Mientras el autobús lanzadera avanza desde el aeropuerto de Rabat-Salé hacia el centro de la capital marroquí, en la calle dos jóvenes arrancan una pancarta alargada que da la bienvenida a los visitantes a la Copa de África de Naciones (CAN), que se celebra en Marruecos hasta el próximo 18 de enero. Lejos, o no, de un acto de rebeldía, la imagen evoca las jornadas de protestas y reivindicaciones por parte de la población más joven de Marruecos, también conocida como generación Z, en septiembre y octubre de 2025. Entonces, los vítores de “menos Mundial, más hospitales” señalaban a la competición futbolística de 2030, que se coorganiza entre Portugal, España y Marruecos. Pero el preludio de las grandes inversiones en infraestructuras, la movilización de los recursos y la prioridad de agenda se ha adelantado con la CAN.

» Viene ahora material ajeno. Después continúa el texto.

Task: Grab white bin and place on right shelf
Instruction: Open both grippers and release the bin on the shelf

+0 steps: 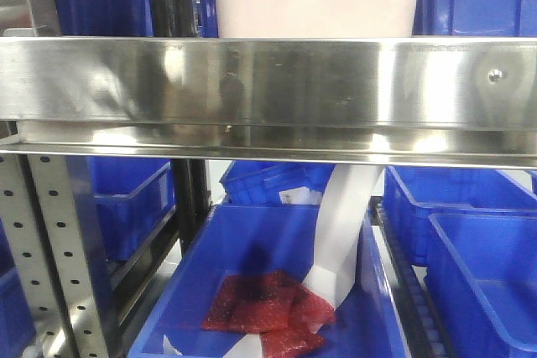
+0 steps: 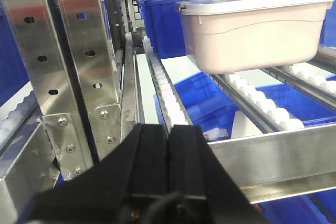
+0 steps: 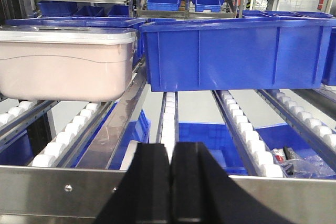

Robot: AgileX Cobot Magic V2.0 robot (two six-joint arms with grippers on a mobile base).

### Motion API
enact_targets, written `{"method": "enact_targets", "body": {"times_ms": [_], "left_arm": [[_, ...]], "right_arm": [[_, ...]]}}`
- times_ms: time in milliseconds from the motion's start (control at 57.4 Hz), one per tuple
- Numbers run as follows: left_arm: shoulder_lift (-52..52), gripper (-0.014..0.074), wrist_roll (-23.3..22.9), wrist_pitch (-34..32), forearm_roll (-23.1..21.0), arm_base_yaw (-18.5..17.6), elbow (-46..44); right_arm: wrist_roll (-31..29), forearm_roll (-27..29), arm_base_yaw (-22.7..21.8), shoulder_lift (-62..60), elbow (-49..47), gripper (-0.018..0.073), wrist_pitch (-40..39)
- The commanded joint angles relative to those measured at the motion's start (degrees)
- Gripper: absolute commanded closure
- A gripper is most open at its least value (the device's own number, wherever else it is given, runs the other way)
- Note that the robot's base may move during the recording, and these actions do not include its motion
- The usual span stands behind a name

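Both grippers, left (image 2: 168,145) and right (image 3: 169,166), hang closed and empty; the white bin (image 3: 65,64) sits on the right shelf (image 3: 47,182) rollers, seemingly near its back edge.

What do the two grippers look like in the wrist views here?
Both are matte black. The left gripper shows two flat, blocky fingers side by side on a wider black body, with a thin dark cable at its base. The right gripper has the same paired black fingers with squared tips. No markings or labels are visible on either.
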Motion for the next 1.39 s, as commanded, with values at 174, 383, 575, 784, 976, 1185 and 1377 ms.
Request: {"method": "enact_targets", "body": {"times_ms": [174, 383, 575, 784, 976, 1185, 1377], "left_arm": [[0.05, 0.0716, -0.44, -4.97, -0.47, -0.37, -1.1], [-5.62, 0.0716, -0.44, 1.51, -1.02, 3.0, 1.68], [-15.76, 0.0716, 0.09, 1.17, -3.86, 10.53, 10.15], [-24.43, 0.0715, 0.09, -6.04, -3.94, 14.73, 23.27], [-29.01, 0.0716, 0.09, -10.92, -3.94, 14.73, 31.24], [-29.77, 0.0716, 0.09, -10.85, -3.94, 14.73, 31.51], [-29.77, 0.0716, 0.09, -10.85, -3.94, 14.73, 31.51]], "right_arm": [[-0.45, 1.13, -0.44, 0.75, -1.34, 0.0485, -4.42], [-0.45, 1.13, -0.44, 0.75, -1.34, 0.0485, -4.42], [-0.45, 1.13, -0.44, 0.75, -1.34, 0.0485, -4.42], [-0.45, 1.13, -0.44, 0.75, -1.34, 0.0485, -4.42], [-0.45, 1.13, -0.44, 0.75, -1.34, 0.0485, -4.42], [-0.45, 1.13, -0.44, 0.75, -1.34, 0.0485, -4.47], [-0.45, 1.13, -0.44, 0.75, -1.34, 0.0485, -4.47]]}}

Desde diciembre de 2025, Marruecos se ha posicionado en el centro del fútbol africano con la organización del CAN. El torneo no llega solo, sino que es consecuencia de una secuencia de “mega eventos” que en los últimos meses ha convertido a las ciudades anfitrionas, —Rabat, Casablanca, Tánger y Marrakech, entre otras— en un taller urbano con obras simultáneas en diferentes estadios, movilidad, aeropuerto y servicios asociados. En términos presupuestarios, Marruecos llega a la CAN con 9.500 millones de dirhams (alrededor de 880 millones de euros) movilizados entre 2023 y 2025 para la puesta a nivel de seis estadios, además de una ampliación presupuestaria estimada entre 4.500 y 6.000 millones de dirhams (entre 420 y 560 millones de euros) para adaptaciones a los estándares FIFA.